§ ASSIGNMENT
Going down the data below, set down exactly the line with "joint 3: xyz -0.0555" and each line after it through the line with "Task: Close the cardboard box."; no other lines.

§ GIVEN INFORMATION
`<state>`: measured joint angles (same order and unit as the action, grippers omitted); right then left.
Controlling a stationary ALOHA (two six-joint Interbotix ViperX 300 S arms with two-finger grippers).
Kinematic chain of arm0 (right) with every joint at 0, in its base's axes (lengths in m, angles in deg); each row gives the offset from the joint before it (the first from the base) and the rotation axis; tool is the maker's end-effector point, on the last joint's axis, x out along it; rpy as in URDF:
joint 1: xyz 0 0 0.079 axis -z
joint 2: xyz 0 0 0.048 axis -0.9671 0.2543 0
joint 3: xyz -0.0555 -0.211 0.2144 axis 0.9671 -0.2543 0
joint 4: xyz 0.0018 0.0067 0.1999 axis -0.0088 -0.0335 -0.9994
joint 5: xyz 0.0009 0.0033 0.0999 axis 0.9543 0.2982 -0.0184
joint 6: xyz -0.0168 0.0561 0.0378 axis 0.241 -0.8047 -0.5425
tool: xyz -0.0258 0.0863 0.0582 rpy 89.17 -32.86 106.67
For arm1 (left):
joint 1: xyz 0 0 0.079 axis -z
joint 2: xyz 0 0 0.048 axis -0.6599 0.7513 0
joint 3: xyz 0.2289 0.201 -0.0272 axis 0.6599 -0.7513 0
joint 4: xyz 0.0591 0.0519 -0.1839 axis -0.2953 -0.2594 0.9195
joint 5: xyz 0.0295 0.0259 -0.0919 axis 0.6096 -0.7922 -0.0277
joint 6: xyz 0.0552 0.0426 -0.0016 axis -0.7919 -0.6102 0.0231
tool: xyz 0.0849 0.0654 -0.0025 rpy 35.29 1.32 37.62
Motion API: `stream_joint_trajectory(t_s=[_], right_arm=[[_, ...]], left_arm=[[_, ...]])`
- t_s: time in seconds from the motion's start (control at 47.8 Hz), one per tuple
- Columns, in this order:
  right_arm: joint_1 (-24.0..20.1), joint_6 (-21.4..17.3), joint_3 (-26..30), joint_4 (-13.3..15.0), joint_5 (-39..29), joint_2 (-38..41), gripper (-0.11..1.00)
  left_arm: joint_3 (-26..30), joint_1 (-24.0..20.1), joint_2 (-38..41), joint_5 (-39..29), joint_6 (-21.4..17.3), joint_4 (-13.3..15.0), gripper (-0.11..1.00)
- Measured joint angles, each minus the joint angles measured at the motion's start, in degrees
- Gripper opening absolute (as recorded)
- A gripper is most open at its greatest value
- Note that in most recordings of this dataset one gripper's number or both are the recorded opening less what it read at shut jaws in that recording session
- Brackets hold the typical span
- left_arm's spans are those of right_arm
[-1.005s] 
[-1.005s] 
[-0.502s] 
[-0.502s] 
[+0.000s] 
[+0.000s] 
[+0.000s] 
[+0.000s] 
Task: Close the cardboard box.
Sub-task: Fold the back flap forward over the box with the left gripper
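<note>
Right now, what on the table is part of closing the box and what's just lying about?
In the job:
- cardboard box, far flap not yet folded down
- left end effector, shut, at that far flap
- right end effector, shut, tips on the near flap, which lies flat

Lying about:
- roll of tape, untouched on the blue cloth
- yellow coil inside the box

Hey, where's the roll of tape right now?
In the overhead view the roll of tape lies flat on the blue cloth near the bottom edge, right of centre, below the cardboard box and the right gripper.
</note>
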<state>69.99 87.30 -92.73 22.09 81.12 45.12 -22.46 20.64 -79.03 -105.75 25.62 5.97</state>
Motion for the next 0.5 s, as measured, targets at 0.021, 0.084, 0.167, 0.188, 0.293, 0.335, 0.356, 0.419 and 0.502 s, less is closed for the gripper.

§ RESULT OF THIS TASK
joint 3: xyz -0.0555 -0.211 0.2144 axis 0.9671 -0.2543 0
joint 4: xyz 0.0018 0.0067 0.1999 axis -0.0088 -0.0335 -0.9994
joint 5: xyz 0.0009 0.0033 0.0999 axis 0.9543 0.2982 -0.0184
joint 6: xyz -0.0168 0.0561 0.0378 axis 0.241 -0.8047 -0.5425
tool: xyz -0.0258 0.0863 0.0582 rpy 89.17 -32.86 106.67
For arm1 (left):
joint 1: xyz 0 0 0.079 axis -z
joint 2: xyz 0 0 0.048 axis -0.6599 0.7513 0
joint 3: xyz 0.2289 0.201 -0.0272 axis 0.6599 -0.7513 0
joint 4: xyz 0.0591 0.0519 -0.1839 axis -0.2953 -0.2594 0.9195
joint 5: xyz 0.0295 0.0259 -0.0919 axis 0.6096 -0.7922 -0.0277
joint 6: xyz 0.0552 0.0426 -0.0016 axis -0.7919 -0.6102 0.0231
tool: xyz 0.0849 0.0654 -0.0025 rpy 35.29 1.32 37.62
Motion API: `stream_joint_trajectory(t_s=[_], right_arm=[[_, ...]], left_arm=[[_, ...]])`
- t_s: time in seconds from the motion's start (control at 47.8 Hz), one per tuple
- Columns, in this order:
  right_arm: joint_1 (-24.0..20.1), joint_6 (-21.4..17.3), joint_3 (-26..30), joint_4 (-13.3..15.0), joint_5 (-39..29), joint_2 (-38..41), gripper (-0.11..1.00)
  left_arm: joint_3 (-26..30), joint_1 (-24.0..20.1), joint_2 (-38..41), joint_5 (-39..29), joint_6 (-21.4..17.3), joint_4 (-13.3..15.0), gripper (-0.11..1.00)
- Measured joint angles, each minus the joint angles measured at the motion's start, in degrees
- Gripper opening absolute (as recorded)
- A gripper is most open at its greatest value
- Note that in most recordings of this dataset one gripper's number or both are the recorded opening less what it read at shut jaws in that recording session
- Brackets hold the typical span
- left_arm's spans are those of right_arm
[-1.005s] 
[-1.005s] 
[-0.502s] 
[-0.502s] 
[+0.000s] 
[+0.000s] 
[+0.000s] 
[+0.000s] 
Task: Close the cardboard box.

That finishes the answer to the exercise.